Scientists are closing in on the solution to an old medical mystery: why do high doses of cortisone, which are widely prescribed for asthma, rheumatoid arthritis and other inflammatory and autoimmune conditions, weaken bones?
"High-dose cortisone is the second most common cause of osteoporosis, and we currently have no real treatment for this serious side effect," says Steven L. Teitelbaum, M.D., Messing Professor of Pathology and Immunology at St. Louis's Washington University, "Given how frequently these drugs are used to treat many different conditions, that's a major clinical problem."
Through studies of mice, Teitelbaum and other researchers have identified osteoclasts, cells that continually dismantle the body's old bone so that it can be replaced by new bone, as the essential link between osteoporosis and cortisone. They published their results in the August 2006 issue of the Journal of Clinical Investigation.

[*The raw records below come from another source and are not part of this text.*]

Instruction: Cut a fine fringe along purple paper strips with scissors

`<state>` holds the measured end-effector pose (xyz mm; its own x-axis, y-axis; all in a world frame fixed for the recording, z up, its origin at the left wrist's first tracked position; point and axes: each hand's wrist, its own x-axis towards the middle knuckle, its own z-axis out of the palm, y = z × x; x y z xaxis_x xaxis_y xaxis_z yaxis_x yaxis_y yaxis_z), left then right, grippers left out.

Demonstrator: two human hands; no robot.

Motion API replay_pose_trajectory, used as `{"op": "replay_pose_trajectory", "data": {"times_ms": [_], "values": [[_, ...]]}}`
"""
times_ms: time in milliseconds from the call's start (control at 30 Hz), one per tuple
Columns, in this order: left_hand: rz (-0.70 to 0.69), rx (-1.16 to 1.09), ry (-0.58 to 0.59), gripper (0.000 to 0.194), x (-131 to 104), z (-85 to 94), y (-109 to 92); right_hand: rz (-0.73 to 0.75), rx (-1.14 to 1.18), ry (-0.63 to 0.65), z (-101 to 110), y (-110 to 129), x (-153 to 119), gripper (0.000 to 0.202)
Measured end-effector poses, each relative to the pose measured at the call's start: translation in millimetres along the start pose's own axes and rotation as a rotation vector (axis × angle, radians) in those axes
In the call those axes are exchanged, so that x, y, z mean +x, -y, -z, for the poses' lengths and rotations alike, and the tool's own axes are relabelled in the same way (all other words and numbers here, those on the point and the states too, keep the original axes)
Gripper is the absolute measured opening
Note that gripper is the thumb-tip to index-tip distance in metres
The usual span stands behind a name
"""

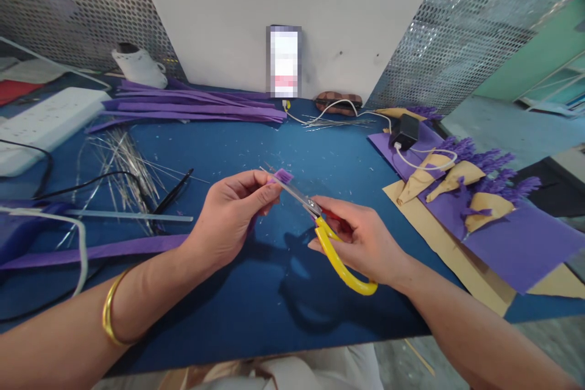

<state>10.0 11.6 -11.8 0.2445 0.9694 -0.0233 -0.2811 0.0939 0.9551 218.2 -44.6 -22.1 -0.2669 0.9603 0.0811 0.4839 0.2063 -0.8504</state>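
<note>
Between thumb and fingers, my left hand [242, 210] pinches a small piece of purple paper [283, 176] with its end poking out past the fingertips. My right hand [361, 237] grips yellow-handled scissors [350, 271], whose metal blades point up and left onto the purple piece. The blades lie close together along it; whether they are cutting through I cannot tell. Behind my left wrist a long purple paper strip [114, 248] runs out to the left.
Purple strips [196, 105] lie at the back, near a white mug [139, 66] and a power strip [50, 128]. Thin wires [125, 164] are heaped left. A phone [284, 62] leans on the board. Wrapped purple flowers [457, 178], purple sheets [525, 237] and a black adapter [404, 131] are right.
</note>
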Motion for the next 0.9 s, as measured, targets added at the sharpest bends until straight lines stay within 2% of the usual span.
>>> {"op": "replay_pose_trajectory", "data": {"times_ms": [567,800,900], "values": [[0.049,-0.050,-0.023,0.016,-0.3,-1.4,-6.8,-0.035,0.043,0.015,1.1,-1.7,1.9,0.054],[0.132,-0.076,0.021,0.019,2.3,2.0,-6.5,-0.187,0.409,0.063,-3.0,-0.3,4.6,0.053],[0.171,-0.078,0.007,0.019,3.2,3.4,-5.9,-0.230,0.452,0.051,-3.8,0.1,6.3,0.052]]}}
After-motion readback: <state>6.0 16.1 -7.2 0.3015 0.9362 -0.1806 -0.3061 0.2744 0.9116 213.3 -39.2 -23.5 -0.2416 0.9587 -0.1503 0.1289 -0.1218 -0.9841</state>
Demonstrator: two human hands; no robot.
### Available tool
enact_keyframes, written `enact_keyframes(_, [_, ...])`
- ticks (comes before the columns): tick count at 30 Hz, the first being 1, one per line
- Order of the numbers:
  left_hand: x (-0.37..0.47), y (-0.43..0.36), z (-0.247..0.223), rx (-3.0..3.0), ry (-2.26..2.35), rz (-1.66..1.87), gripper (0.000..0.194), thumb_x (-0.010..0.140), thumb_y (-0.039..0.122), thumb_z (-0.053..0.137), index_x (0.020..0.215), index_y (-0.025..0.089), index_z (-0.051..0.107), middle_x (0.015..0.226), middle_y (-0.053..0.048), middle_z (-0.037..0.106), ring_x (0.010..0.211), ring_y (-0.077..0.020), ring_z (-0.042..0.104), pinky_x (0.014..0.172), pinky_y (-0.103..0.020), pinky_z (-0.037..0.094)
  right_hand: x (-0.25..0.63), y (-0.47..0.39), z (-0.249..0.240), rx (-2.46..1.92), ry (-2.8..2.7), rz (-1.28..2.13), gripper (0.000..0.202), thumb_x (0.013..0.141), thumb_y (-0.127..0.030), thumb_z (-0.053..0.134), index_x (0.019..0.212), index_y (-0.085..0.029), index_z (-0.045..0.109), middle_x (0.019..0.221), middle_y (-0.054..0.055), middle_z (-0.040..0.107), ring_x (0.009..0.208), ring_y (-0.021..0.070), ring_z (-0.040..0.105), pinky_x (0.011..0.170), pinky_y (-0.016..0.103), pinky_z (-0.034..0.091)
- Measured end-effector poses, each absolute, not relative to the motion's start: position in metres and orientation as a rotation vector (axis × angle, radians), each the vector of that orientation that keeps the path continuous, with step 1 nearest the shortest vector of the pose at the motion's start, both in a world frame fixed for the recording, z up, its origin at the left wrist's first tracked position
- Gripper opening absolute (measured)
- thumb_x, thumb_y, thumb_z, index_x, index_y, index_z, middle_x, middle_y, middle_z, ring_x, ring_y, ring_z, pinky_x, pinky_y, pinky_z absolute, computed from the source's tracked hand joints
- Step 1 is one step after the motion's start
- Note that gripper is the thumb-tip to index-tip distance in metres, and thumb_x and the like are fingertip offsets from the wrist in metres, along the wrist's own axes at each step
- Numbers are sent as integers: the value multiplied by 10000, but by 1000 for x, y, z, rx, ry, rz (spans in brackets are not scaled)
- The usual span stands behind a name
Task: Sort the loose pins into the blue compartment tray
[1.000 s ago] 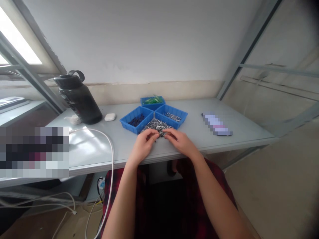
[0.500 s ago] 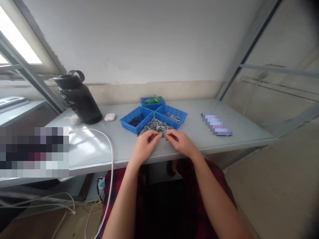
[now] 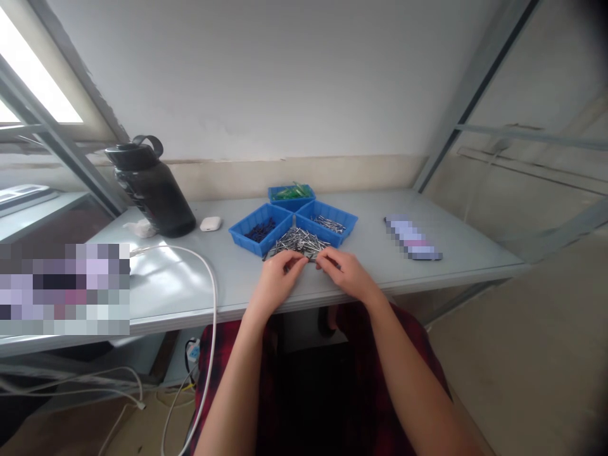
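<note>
A pile of thin silver metal pins (image 3: 300,239) lies on the grey table in front of blue trays. At the pile's near left edge is my left hand (image 3: 281,273), thumb and fingertips pinched on something too small to make out. My right hand (image 3: 342,271) faces it at the near right edge, its fingers closed in a similar pinch, contents hidden. The left blue tray (image 3: 240,239) holds small dark blue pieces (image 3: 260,230). Silver pins (image 3: 329,223) lie in the right blue tray (image 3: 350,223). Green pieces (image 3: 293,191) fill the back blue tray (image 3: 291,204).
A large dark bottle (image 3: 154,193) stands at the left beside a white case (image 3: 210,223). The phone (image 3: 413,239) lies at the right. A white cable (image 3: 213,297) hangs over the table's front edge (image 3: 228,311). A blurred-out patch covers the left end.
The fingertips of my right hand have shifted very slightly, still pinched near the pile. My left hand stays almost in place. The pixelated patch at the left looks lighter.
</note>
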State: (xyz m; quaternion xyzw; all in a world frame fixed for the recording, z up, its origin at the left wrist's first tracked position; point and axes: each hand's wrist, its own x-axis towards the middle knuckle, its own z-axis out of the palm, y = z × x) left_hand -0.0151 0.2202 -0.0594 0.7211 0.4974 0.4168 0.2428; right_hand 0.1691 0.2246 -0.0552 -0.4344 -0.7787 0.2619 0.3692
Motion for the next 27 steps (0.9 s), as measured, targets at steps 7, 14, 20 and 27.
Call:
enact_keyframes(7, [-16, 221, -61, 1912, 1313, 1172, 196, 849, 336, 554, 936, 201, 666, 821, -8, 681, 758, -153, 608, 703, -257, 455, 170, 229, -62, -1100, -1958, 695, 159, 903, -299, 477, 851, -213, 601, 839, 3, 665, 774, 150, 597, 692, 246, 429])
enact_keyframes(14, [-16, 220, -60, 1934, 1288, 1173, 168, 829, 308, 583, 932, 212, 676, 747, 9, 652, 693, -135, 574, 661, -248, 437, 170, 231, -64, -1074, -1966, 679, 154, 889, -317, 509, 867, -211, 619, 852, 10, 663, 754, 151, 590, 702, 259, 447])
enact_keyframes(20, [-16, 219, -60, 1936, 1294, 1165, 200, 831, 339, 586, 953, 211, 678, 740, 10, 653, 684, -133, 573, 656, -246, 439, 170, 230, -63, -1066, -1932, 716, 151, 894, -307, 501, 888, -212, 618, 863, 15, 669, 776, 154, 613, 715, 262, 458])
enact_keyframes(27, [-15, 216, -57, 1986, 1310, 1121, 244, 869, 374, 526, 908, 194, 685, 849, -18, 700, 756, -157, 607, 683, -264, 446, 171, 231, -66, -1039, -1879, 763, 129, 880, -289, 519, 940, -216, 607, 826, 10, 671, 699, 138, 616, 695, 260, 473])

Cortisone is a steroid produced naturally by the adrenal gland and synthesized by pharmaceutical companies. It is used to treat lupus, multiple sclerosis, emphysema and is prescribed to transplant patients to prevent rejection of transplanted organs.
Earlier attempts to identify the connection between bone loss and cortisone had produced contradictory results.

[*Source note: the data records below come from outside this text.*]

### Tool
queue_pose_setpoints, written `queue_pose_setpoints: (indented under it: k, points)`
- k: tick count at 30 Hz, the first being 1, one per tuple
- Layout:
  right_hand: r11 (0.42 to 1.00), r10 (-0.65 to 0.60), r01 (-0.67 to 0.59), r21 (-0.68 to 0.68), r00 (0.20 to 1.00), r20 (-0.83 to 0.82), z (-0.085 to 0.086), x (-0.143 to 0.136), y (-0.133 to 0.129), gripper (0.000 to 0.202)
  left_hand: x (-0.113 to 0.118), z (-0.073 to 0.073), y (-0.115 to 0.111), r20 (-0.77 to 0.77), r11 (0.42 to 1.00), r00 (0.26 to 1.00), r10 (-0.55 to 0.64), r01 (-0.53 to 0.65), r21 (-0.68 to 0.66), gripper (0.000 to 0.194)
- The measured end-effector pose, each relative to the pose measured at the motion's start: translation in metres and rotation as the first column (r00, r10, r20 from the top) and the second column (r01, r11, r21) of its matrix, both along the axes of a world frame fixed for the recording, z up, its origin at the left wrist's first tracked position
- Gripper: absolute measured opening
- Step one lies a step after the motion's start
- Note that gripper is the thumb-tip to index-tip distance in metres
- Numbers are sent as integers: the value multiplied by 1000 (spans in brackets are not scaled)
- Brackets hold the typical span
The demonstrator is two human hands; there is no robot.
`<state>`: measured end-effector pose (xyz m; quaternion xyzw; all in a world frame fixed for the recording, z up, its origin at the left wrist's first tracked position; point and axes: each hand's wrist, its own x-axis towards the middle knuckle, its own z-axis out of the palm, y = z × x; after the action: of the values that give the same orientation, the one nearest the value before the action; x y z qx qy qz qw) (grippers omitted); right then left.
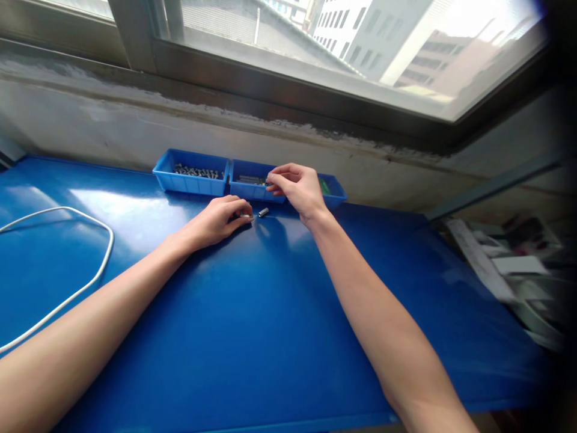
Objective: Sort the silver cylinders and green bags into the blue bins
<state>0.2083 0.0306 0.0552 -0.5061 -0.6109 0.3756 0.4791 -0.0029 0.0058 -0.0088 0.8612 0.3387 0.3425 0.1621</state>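
Observation:
My left hand (224, 221) rests low on the blue table with its thumb and fingers closed around a small, flat, shiny metal piece (246, 216). Just right of those fingertips lies a short metal cylinder (264, 212) on the tabletop. Over the middle blue bin (252, 191) is my right hand (298, 187), its thumb and fingertips pinched together. Whatever may be between them is too small to make out. That bin contains grey rod-like parts (251, 180), partly hidden by the right hand.
A left blue bin (192, 183) holds several screw-like metal parts (198, 172). Behind my right hand, another blue bin (337, 193) has something green (323, 186) inside. A white cable (106, 258) curves across the table's left side. Wall and window stand behind; blurred clutter (518, 264) is at right.

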Motion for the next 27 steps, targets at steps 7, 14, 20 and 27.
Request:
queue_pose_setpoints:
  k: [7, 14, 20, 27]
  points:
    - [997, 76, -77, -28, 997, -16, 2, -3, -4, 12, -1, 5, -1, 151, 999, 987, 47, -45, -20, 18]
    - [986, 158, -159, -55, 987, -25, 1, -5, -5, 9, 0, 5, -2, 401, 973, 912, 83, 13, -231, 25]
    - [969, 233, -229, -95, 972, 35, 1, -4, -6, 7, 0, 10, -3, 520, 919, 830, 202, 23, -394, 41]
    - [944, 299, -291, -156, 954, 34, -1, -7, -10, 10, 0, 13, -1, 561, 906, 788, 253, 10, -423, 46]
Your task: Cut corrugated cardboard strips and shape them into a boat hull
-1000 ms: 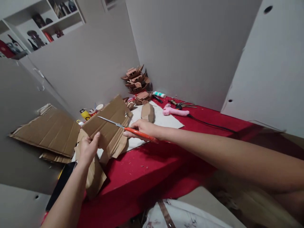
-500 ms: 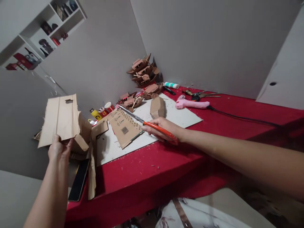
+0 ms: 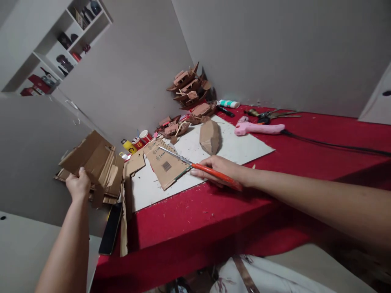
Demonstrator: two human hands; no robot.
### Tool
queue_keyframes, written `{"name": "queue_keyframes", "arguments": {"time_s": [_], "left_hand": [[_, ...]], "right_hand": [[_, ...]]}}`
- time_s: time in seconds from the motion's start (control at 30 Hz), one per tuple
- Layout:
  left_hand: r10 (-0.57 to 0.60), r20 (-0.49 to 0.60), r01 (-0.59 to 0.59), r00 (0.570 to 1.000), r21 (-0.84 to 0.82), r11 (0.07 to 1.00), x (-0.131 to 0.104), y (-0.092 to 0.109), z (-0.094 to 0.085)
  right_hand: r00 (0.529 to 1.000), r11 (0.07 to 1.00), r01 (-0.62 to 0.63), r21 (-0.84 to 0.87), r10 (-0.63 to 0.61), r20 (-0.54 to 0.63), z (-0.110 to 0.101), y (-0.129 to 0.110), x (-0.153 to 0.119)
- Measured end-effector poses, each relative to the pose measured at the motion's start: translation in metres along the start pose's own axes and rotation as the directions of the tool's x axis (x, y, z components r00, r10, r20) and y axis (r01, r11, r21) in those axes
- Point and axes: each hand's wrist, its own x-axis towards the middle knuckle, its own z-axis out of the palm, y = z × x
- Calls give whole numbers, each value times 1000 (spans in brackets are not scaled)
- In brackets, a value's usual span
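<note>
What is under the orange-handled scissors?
Below the scissors, barcode-printed cardboard shows toward the tips and red cloth near the right hand; what the scissors and hand directly cover cannot be seen.

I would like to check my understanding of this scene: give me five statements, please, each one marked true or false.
1. The right hand holds orange-handled scissors. True.
2. A pink tool lies on the red cloth. True.
3. The left hand holds the pink tool. False: the left hand touches brown cardboard.
4. A faceted cardboard form rests on the white sheet. True.
5. The yellow container stands right of the pink tool in the picture. False: the yellow container stands left of it.
</note>
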Motion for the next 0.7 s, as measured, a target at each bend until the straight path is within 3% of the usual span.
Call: {"name": "queue_keyframes", "arguments": {"time_s": [0.13,0.33,0.53,0.7], "left_hand": [[-139,-70,148,988,155,977,-9,-4,15],[-211,-64,220,975,235,947,-42,-10,36],[-147,-238,194,960,186,963,-57,1,34],[-22,-360,77,933,139,987,-60,25,22]], "right_hand": [[1000,1000,-21,-16,22,11,0,-3,-1],[998,997,-59,50,58,11,0,-2,1],[1000,999,-28,20,28,11,-1,-1,0],[999,999,-43,5,43,-14,2,-2,-1]]}}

Teitelbaum was struck by a new way to investigate the connection while listening to a lecture by Washington University colleague Louis J. Muglia, M.D., Ph.D., director of pediatric endocrinology at St. Louis Children's Hospital. Muglia studies the health effects of stress, many of which are mediated by cortisone. To aid his research, Muglia developed a line of genetically modified mice where receptors for cortisone could be selectively eliminated in individual cell types.

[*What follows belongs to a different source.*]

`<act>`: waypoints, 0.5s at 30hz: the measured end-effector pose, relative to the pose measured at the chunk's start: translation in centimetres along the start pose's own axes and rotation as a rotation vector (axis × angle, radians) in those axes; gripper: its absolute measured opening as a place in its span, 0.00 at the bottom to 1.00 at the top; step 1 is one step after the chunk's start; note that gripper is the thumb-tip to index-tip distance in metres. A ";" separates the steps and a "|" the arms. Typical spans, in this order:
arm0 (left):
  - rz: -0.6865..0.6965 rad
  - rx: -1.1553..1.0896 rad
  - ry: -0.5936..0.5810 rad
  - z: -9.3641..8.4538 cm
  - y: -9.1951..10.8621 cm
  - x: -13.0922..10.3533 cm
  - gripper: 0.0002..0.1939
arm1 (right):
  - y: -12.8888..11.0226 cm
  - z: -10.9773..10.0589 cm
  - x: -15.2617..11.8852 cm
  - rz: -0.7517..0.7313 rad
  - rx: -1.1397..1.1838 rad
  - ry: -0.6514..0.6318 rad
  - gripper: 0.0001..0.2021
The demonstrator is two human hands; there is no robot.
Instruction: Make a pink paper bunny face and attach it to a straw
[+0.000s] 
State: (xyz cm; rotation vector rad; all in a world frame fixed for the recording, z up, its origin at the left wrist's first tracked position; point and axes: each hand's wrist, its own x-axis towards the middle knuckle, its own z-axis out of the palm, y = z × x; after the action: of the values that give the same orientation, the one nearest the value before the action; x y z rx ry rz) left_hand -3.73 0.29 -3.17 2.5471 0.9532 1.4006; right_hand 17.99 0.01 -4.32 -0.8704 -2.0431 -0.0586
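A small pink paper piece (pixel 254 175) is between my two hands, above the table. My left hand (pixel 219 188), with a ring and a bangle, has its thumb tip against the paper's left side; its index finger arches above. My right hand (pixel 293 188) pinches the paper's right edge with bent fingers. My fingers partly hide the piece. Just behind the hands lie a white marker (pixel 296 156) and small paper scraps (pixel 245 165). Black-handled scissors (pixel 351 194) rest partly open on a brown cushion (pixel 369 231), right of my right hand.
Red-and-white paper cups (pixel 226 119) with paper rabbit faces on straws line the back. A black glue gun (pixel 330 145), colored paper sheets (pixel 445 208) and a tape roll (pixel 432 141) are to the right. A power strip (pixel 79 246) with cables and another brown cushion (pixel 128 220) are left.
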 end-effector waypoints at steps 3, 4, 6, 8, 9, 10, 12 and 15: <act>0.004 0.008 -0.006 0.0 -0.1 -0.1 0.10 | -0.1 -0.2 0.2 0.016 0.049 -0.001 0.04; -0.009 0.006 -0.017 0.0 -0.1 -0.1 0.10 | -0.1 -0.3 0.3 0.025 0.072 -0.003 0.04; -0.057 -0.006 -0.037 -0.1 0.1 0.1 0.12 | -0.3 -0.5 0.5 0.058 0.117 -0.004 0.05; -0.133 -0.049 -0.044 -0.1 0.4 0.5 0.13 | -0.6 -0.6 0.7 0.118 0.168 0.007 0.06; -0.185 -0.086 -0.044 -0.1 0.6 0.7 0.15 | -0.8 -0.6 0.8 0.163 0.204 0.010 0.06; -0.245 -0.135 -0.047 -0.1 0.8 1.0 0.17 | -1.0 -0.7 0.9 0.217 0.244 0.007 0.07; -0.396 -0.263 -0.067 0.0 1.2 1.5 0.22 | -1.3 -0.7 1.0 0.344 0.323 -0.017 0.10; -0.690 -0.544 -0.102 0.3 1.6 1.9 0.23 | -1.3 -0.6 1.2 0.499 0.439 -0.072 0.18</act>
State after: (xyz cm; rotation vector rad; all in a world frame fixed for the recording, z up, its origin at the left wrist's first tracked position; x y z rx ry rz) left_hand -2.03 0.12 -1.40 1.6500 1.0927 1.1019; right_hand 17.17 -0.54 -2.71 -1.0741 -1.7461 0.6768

By crossbreeding genetically modified mouse lines, researchers produced a line of mice whose bone-dismantling osteoclasts lacked cortisone receptors. When researchers gave cortisone to these mice, the bone-weakening effects of the drugs were blocked.
They also found that cortisone blocks osteoclasts from dismantling old bone in genetically normal mice. This causes the regular skeletal renewal process to stop, in turn causing bones to weaken from aging and stress. Dampening osteoclast activity appears to cause a chain reaction that actually slows bone-building.